I know I have to do something. Life is coming at me fast; that’s all. ”
The diner felt quieter.
Not because the noise had changed.
Because she had.
The girl who challenged professors and threw statistics around suddenly looked twenty years old and exhausted.
“Do you want to know what I think?”
Her eyes lifted.
“What?”
“I think most people are making it up as they go and pretending to have it all together. Fake it till you make it. And having everything planned for you ain’t all it’s cracked up to be.”
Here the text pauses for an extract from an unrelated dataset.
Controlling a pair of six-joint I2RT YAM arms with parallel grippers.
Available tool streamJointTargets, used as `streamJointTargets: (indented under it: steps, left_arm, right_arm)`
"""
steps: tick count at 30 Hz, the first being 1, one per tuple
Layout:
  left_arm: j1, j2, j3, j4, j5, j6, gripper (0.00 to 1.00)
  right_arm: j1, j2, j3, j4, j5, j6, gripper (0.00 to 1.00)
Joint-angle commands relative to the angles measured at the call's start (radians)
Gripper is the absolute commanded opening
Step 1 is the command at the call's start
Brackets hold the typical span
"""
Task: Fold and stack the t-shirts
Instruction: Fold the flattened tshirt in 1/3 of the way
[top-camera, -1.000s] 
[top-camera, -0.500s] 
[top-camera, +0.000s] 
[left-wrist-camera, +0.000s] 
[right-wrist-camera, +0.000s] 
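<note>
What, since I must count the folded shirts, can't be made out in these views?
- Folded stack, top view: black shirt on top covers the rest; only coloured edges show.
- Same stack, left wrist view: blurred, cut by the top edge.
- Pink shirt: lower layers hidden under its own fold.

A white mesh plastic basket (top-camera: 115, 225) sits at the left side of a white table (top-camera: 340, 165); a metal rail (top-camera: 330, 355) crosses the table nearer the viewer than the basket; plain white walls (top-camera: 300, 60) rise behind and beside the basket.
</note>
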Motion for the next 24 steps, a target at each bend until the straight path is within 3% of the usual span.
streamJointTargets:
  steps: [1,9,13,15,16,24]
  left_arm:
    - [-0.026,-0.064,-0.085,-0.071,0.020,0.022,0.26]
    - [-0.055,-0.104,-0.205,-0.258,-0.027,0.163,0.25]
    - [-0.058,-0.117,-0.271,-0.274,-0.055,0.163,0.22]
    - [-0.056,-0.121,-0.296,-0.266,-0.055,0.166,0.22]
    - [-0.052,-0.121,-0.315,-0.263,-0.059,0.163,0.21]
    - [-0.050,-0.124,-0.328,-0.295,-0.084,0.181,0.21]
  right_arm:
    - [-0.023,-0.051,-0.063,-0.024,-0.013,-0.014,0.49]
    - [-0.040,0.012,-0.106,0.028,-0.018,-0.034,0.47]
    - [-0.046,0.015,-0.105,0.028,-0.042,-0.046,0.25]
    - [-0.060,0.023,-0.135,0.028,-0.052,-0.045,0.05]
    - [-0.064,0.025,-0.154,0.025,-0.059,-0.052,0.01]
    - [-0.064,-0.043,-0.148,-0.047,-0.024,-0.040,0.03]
I looked down at my watch and realized we’d been at the booth talking for close to three hours.
We’d been here long enough for Millie to refill our drinks twice and for me to realize I wanted another three.
I knew we had to part. I just hated how I felt about it.
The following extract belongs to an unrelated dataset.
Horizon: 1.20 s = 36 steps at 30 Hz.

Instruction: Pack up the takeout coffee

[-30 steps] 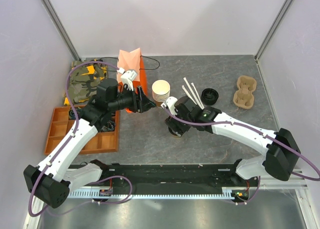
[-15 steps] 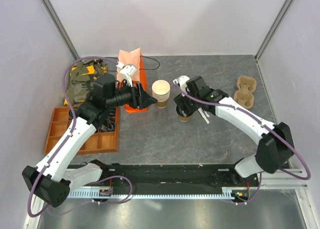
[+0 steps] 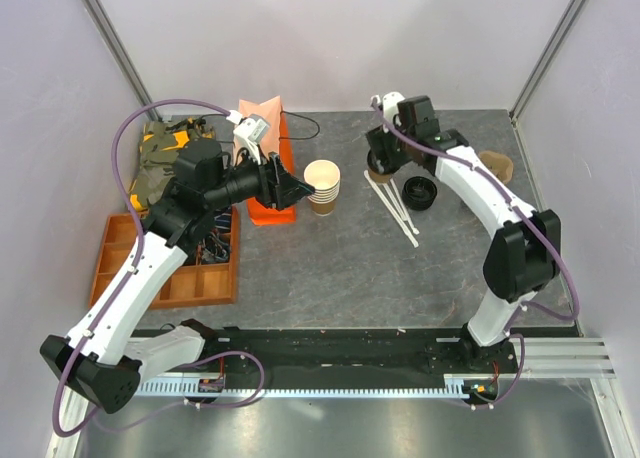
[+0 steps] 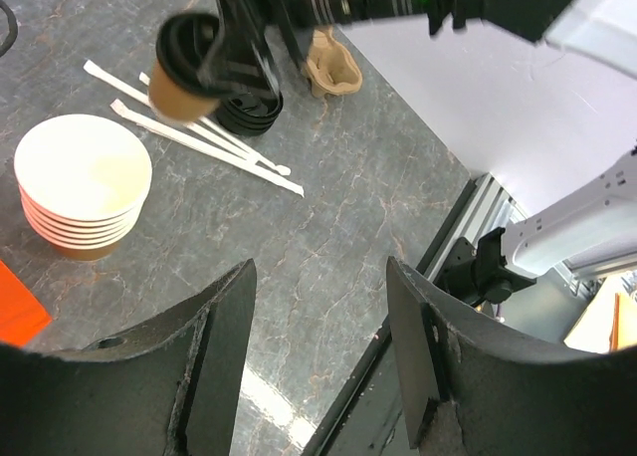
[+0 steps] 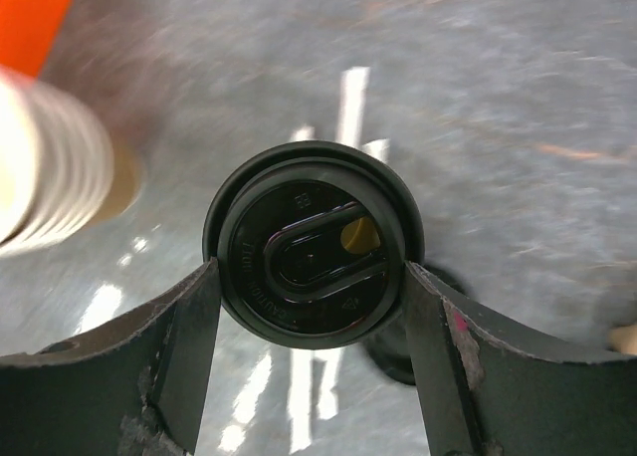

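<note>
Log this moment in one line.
right claw: shut on takeout coffee, aloft | left claw: open, empty, beside orange bag | bagging: not yet done

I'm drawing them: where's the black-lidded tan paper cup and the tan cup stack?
Tan paper cup with black plastic lid (image 5: 314,259), right wrist view, lid's middle.
Stack of lidless tan cups (image 4: 82,169), left wrist view, top cup.

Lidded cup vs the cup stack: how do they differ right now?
Lidded cup wears a black lid; cup stack is open, white inside. Lidded cup is single, gripped by the right tool; cup stack is several nested, standing free on the table. Both tan paper.
</note>
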### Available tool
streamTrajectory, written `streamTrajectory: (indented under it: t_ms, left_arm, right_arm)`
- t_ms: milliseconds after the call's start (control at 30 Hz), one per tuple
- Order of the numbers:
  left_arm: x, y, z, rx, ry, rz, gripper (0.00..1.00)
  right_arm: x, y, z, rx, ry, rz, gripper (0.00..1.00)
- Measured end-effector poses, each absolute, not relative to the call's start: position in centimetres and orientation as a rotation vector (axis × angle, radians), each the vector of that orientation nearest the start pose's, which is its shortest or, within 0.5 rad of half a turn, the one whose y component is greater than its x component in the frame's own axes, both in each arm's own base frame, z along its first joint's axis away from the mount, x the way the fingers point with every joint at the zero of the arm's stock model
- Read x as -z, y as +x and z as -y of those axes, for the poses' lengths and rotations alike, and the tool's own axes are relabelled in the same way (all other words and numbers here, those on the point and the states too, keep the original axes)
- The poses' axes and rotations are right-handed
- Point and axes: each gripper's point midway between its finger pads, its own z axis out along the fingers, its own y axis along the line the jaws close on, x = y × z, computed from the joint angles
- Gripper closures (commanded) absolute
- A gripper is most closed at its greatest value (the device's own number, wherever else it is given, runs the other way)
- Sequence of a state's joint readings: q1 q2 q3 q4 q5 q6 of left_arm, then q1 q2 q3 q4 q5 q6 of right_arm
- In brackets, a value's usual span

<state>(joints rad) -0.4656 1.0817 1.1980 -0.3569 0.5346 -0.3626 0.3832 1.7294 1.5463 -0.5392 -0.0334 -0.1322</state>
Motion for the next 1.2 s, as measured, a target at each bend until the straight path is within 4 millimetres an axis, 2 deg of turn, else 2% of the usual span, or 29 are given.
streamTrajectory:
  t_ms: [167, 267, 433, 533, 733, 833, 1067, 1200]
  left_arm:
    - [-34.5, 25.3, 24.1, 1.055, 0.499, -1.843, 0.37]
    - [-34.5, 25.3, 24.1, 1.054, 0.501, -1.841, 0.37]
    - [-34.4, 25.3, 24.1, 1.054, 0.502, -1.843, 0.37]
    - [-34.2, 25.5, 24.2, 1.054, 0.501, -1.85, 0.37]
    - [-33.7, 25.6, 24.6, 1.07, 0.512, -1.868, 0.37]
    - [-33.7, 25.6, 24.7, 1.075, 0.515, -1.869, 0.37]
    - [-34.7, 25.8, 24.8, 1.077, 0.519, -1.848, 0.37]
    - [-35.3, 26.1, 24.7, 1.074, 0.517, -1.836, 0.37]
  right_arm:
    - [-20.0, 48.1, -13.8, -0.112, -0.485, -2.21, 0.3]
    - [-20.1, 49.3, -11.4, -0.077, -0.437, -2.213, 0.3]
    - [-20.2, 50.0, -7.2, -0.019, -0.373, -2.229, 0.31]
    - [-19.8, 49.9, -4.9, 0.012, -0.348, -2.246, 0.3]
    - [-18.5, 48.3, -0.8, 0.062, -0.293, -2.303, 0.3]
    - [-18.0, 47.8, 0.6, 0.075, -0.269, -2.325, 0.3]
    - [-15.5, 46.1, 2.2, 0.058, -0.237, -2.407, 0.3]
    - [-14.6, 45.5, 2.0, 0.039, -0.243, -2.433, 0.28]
I stood and helped Skye out of the booth.
We made our way outside. She took a slow breath and let it go, in no more of a hurry to leave than I was.
She turned to me and smiled.
“You may have been moved up to best friend. I need to sleep on it, though.”
“Well, take my number down so you can confirm if I earned that title or not in the morning,” I said, handing her my phone.
“Damn Ducane Simmons, that was smooth. I didn’t think you had it in you.”
She turned and walked back toward campus.
I decided right there that I was going to have her back. She hadn’t asked me to. She didn’t need to. Some things you know.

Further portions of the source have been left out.